Troubleshooting Mirror Network Initialization Failures under OpenStack

Popularity:813 ℃/2024-07-20 23:36:53

Performance of the problem

After migrating a batch of old images on my OpenStack cluster (from other 3-party cloud platforms), I found that this batch of images could not be initialized for non-first NIC images when injecting configurations for initialization using ConfigDrive (and after testing with a non-ConfigDrive datasource, it also did not work).

Troubleshooting paths

First, check that cloud-init is working.
Instantiate the image to see the cloud-init service, and the associated logs.

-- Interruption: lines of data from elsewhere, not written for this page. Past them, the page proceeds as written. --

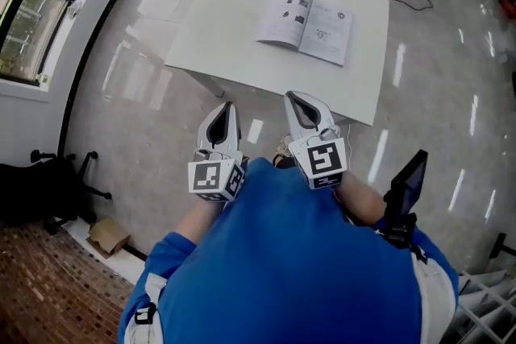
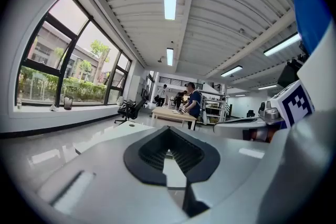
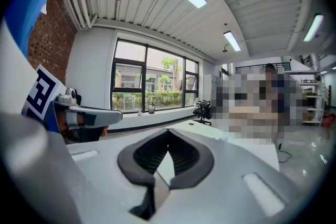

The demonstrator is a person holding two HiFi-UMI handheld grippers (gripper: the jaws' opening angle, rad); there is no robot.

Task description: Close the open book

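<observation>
Grippers hover side by side before the white counter (image 1: 201,44): left gripper (image 1: 226,113) and right gripper (image 1: 295,104), each with jaws pressed together on nothing. Open book (image 1: 306,26) lies flat toward the counter's far right, well apart from both.

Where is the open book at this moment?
In the head view the open book lies on the white table, right of its centre, beyond the right gripper and untouched.
</observation>
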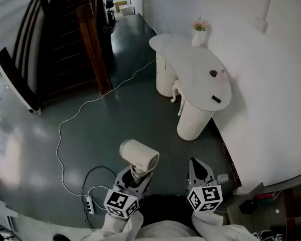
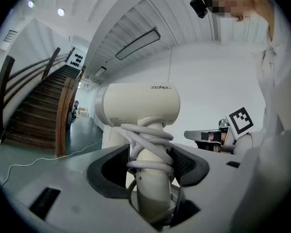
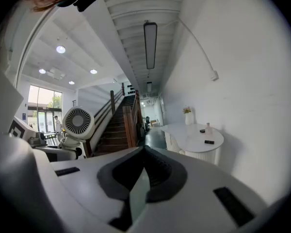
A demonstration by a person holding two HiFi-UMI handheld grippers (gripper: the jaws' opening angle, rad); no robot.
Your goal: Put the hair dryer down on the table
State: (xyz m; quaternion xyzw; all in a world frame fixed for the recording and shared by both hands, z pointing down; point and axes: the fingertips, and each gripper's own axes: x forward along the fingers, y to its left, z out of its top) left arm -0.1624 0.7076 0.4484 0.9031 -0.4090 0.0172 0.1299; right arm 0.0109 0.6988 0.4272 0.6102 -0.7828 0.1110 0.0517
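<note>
Head view puts the hair dryer [image 1: 139, 156] low in the middle of the picture, standing up out of your left gripper [image 1: 135, 174]. Left gripper view shows the grip well. The jaws are closed on the handle [image 2: 153, 188], with one dark pad on each side, and the pale cord [image 2: 146, 139] is wound round the handle just above them. The handle points up, and the fat barrel lies across the top of it. In the head view the barrel's open round end faces about 4 o'clock, toward your right gripper [image 1: 198, 167]. That right gripper has its jaws together with nothing between them, so it carries nothing. The white table [image 1: 188, 77] is what matters for the next move. It lies at about 1 o'clock from the hair dryer, well apart from it, with dark floor [image 1: 120, 114] in between. Your right gripper is a bit nearer to the table, but the left one has the load, so I think the left one must do the reaching, up and to the right. The table top has a vase [image 1: 199, 35] at its far end, at 12 o'clock, and small dark things [image 1: 213, 73] along its right edge, from 3 to 5 o'clock. The bare middle looks like the best spot. To lay the hair dryer down, you will likely need to tip the handle from upright to flat.
</note>
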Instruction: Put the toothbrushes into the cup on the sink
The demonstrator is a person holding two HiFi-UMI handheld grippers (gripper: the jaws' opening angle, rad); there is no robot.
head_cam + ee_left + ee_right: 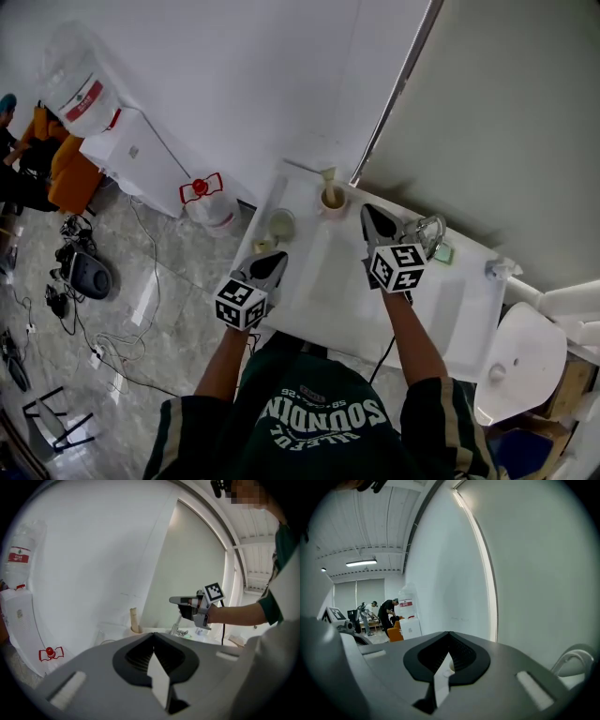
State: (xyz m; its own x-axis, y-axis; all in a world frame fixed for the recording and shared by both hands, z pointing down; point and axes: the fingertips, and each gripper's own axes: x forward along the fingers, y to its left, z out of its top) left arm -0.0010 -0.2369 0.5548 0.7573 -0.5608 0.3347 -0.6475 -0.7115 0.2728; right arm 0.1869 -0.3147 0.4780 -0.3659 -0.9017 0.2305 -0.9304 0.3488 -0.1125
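Cream toothbrush, probably one, stands upright in beige round cup. White sink table carries the cup at its back edge. Black left gripper and right gripper hang above the table, jaws clenched, empty.

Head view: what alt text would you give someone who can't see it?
Seen from above, a person holds the left gripper and right gripper, both shut and empty, over a white sink counter. A cup stands at its far edge, a faucet to the right.
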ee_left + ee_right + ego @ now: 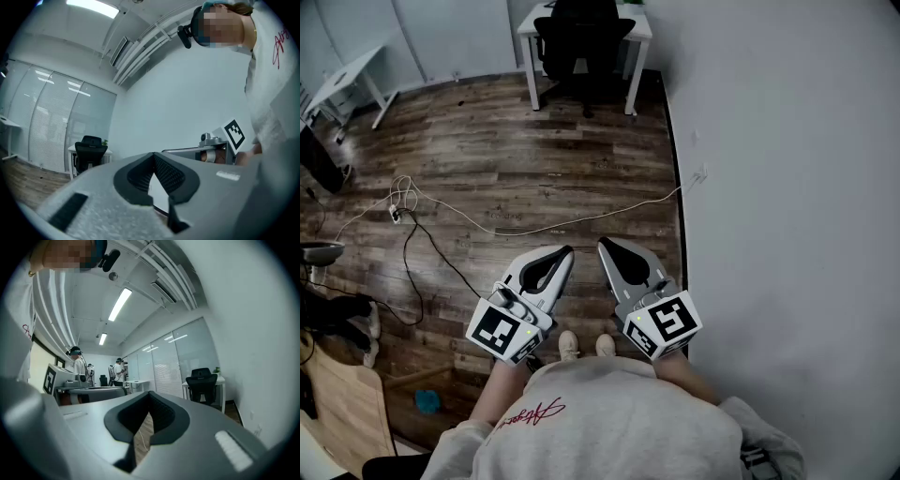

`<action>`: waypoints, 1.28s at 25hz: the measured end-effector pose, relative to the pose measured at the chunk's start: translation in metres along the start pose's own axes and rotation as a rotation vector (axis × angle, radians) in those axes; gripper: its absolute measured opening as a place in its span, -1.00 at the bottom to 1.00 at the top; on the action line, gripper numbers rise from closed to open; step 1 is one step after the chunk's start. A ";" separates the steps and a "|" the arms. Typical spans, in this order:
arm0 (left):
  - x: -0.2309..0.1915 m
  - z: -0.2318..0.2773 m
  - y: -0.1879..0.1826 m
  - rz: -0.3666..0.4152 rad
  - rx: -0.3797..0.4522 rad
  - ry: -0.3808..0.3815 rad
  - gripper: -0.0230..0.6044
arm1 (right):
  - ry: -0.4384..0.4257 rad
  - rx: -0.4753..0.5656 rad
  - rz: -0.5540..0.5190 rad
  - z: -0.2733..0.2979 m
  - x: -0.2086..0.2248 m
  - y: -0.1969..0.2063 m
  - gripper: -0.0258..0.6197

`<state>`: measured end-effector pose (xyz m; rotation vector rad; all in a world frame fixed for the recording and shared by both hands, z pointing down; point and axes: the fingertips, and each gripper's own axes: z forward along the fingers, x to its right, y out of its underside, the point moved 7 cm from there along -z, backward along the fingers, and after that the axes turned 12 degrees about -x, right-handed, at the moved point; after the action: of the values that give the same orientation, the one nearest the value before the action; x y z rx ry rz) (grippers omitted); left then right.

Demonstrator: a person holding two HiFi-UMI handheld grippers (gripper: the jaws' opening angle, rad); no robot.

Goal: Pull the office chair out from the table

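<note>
While the left hand-held gripper (569, 250) and right hand-held gripper (602, 243) are closed empty, the distant office chair (581, 42) should roll lightly if gripped at its backrest.

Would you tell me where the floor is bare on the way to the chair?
Bare: the floor between the white cable and the chair, up to the wall on the right. Crowded: the left, where the power strip and black cable tangle; the white cable crosses the whole path.
</note>
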<state>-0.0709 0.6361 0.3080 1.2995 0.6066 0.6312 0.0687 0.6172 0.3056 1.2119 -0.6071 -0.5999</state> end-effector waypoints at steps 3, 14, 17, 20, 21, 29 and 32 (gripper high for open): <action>-0.006 -0.006 0.000 -0.001 -0.001 -0.001 -0.96 | 0.009 -0.010 -0.032 0.006 -0.007 -0.002 -0.92; -0.020 -0.012 0.006 0.001 0.003 0.013 -0.96 | 0.024 -0.014 -0.053 0.020 -0.013 0.003 -0.92; -0.028 -0.017 0.007 0.003 0.002 0.022 -0.96 | 0.032 -0.014 -0.063 0.029 -0.019 0.000 -0.92; -0.036 -0.016 0.006 0.003 0.000 0.027 -0.96 | 0.032 -0.020 -0.075 0.037 -0.020 -0.003 -0.92; -0.038 -0.015 0.007 0.005 -0.001 0.028 -0.96 | 0.028 -0.027 -0.084 0.040 -0.019 -0.002 -0.92; -0.062 -0.028 0.007 0.019 0.003 0.044 -0.96 | 0.069 -0.018 -0.082 0.062 -0.028 -0.007 -0.92; -0.071 -0.029 0.014 0.008 -0.002 0.039 -0.96 | 0.061 -0.021 -0.072 0.072 -0.032 -0.005 -0.92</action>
<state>-0.1416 0.6067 0.3207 1.2907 0.6333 0.6651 -0.0054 0.5914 0.3144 1.2324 -0.5059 -0.6262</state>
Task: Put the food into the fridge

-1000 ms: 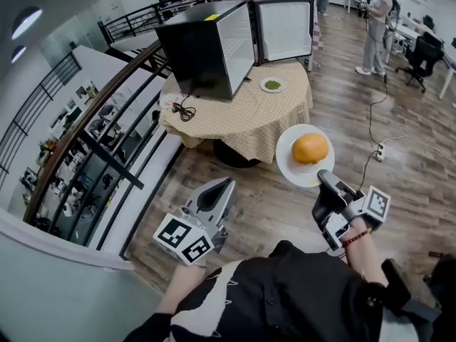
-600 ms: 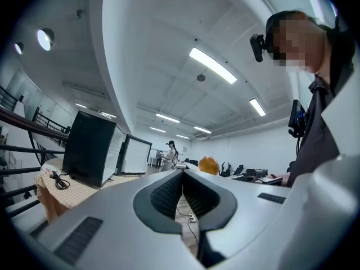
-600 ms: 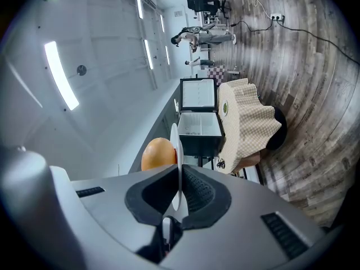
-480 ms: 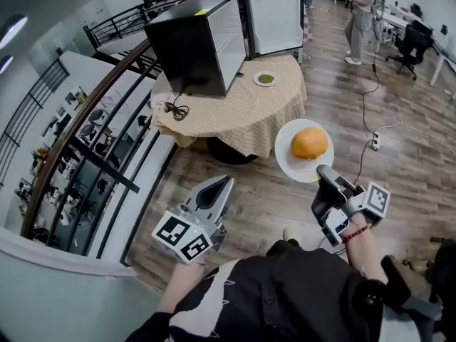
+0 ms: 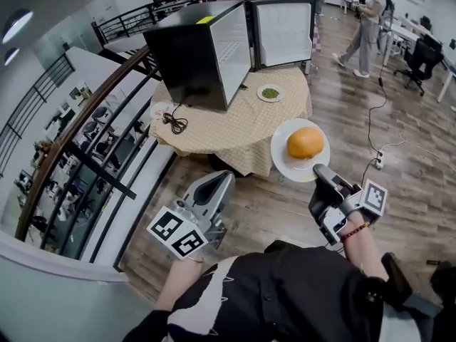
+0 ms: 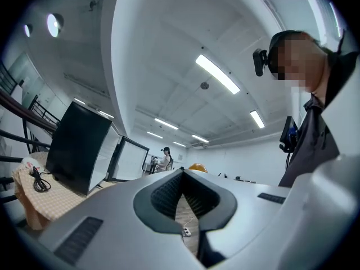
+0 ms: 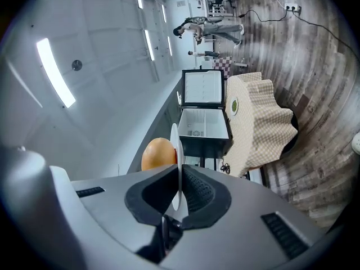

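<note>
My right gripper [image 5: 322, 179] is shut on the near rim of a white plate [image 5: 283, 164] that carries a round orange bun [image 5: 306, 142]. In the right gripper view the plate [image 7: 178, 151] stands edge-on between the pads, with the bun [image 7: 158, 153] on its left. Lower left, my left gripper [image 5: 215, 187] is shut with nothing in it; its tips [image 6: 182, 172] meet. The black fridge [image 5: 201, 52] stands on the round table [image 5: 229, 128] with its door [image 5: 283, 33] swung open. A small plate of green food [image 5: 270, 92] lies on the cloth before the fridge.
A coiled black cable [image 5: 173, 122] lies on the table's left side. A curved railing [image 5: 92, 112] over a drop runs along the left. A person [image 5: 360, 23] stands at the back right near desks and chairs. A power strip [image 5: 378, 157] lies on the wooden floor.
The plate with the bun has come slightly nearer the table's edge as the view shifted. Both grippers keep the same grip and stance.
</note>
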`<action>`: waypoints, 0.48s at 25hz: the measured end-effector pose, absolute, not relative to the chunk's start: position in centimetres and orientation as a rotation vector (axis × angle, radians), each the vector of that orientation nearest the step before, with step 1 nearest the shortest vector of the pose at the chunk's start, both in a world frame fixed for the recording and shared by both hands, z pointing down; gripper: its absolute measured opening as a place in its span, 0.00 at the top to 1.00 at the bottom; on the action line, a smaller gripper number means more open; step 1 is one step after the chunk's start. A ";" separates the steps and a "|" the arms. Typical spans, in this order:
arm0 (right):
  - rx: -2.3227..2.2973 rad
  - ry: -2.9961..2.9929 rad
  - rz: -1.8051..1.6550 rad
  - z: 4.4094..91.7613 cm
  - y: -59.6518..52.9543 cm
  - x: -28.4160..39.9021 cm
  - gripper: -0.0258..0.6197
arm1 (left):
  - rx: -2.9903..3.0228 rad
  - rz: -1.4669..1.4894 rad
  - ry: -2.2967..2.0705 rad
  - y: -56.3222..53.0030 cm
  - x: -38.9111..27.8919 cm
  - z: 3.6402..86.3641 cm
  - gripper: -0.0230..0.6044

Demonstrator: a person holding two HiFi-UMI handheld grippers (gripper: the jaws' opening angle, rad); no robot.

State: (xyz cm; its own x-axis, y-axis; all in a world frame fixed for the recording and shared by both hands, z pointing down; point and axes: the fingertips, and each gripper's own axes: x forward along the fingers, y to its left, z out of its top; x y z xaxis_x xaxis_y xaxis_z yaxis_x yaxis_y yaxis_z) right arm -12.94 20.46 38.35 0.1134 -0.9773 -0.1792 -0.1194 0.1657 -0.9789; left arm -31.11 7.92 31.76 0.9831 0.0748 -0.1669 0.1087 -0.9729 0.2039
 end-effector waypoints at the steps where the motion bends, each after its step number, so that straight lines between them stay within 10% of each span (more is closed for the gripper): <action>1: -1.210 1.286 -0.937 38.0 19.7 -11.9 0.92 | 2.910 -0.247 0.130 7.4 -30.2 31.4 0.94; 12: -1.148 1.368 -0.975 37.1 11.7 -0.7 0.92 | 3.066 -0.153 -0.044 1.7 -20.2 31.3 0.94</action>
State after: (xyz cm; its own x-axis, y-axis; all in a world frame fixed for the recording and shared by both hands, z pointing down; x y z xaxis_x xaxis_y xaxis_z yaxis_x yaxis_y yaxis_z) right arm -0.68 11.73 37.10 0.0133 -0.9776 -0.2102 -0.1205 0.2071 -0.9709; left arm -20.23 1.65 31.31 0.9946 -0.0324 -0.0983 -0.0252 -0.9970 0.0730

systemctl status cloud-init
systemctl status cloud-init-local

The services are all enabled normally.
Look at the Cloud-init initialization log again

[   19.254076] cloud-init[1483]: Cloud-init v. 0.7.5 finished at Tue, 02 Jul 2024 06:28:30 +0000. Datasource DataSourceConfigDriveNet [net,ver=2][source=/dev/sr0].  Up 19.24 seconds

You can see that there are logs that look like the data source was read and instantiated. You can basically rule out that cloud-init is not running properly.

cloud-init debugging

Only the process of cloud-init initialization can be refined.
This is a recommended article about the cloud-init runtime phase, so I won't go into that here./frankming/p/
The script for a quick rerun of the initialization is given here

# centos7
#! /bin/bash
cloud-init clean
rm -rf /var/run/cloud-init/
rm -rf /var/lib/cloud/
rm -rf /etc/sysconfig/network-scripts/ifcfg-*

# local Phase data source preparation
cloud-init init --local

# network phase, Rendering data
cloud-init init

# implementation module
cloud-init modules --mode=config
# centos6
#! /bin/bash
rm -rf /var/run/cloud-init/
rm -rf /var/lib/cloud/
rm -rf /etc/sysconfig/network-scripts/ifcfg-*

# local Phase data source preparation
cloud-init init --local

# network phase, Rendering data
cloud-init init

# implementation module
cloud-init modules --mode=config

Unfortunately, in re-running the initialization process did not see the end of the doubt, compared to the logs that can be initialized multiple NICs (on CentOS7 systems), always feel that CentOS6 in the NIC configuration phase of the taskless operation. So I dragged down the Cloud-init source code for static audit + Print big hair.
Source code path:

/usr/lib/python2.6/site-packages/cloudinit

Locate this position in Cloud-init 7.5

...
# sources/ +166
def read_config_drive(source_dir, version="2012-08-10"):
    reader = (source_dir)
    finders = [
        (reader.read_v2, [], {'version': version}),
        (reader.read_v1, [], {}),
    ]
    excps = []
    for (functor, args, kwargs) in finders:
        try:
            return functor(*args, **kwargs)
        except  as e:
            (e)
    raise excps[-1]
...
...
# sources/ +59
    def get_data(self):
        found = None
        md = {}
        results = {}
        if (self.seed_dir):
            try:
                results = read_config_drive(self.seed_dir)
                found = self.seed_dir
            except :
                (LOG, "Failed reading config drive from %s",
                            self.seed_dir)
        if not found:
            for dev in find_candidate_devs():
                try:
                    results = util.mount_cb(dev, read_config_drive)
                    found = dev
                except :
...

You can see that after mounting the /dev/sr0 device, cloud-init version 0.7.5 uses the 2012-08-10 data source
Manually mount and view

[root@aa home]# mount /dev/sr0 /mnt/
mount: /dev/sr0 is write-protected, mounting read-only
[root@aa home]# ls /mnt/
ec2  openstack
[root@aa home]# ls /mnt/openstack/2012-08-10/
meta_data.json  user_data

Hurrah, there is no such thing as network_data.json. Look at the initialization of the relevant network configuration and verify that the network initial logic is only adapted for ubuntu. As a result, cloud-init 0.7.5 version is too low and centos7 support is poor.

prescription

There are two broad types of solutions:

1. Upgrade Cloud-init
2. Manually implement the logic in the Network Initialization section of Cloud-init.

Solution 1

Upgrade the preferred need to upgrade the Python version, I have not used the upgrade program, so I do not go into details, but it is certainly feasible, it is recommended to manually upgrade Python and source code to install Cloud-init.

Solution 2

Recommended as I refer to a high version of the cloud-init driver to implement the logic of manual go or C language to rewrite a patch, tested and feasible. As this component is developed for the company, it is not convenient to open source, but welcome exchanges.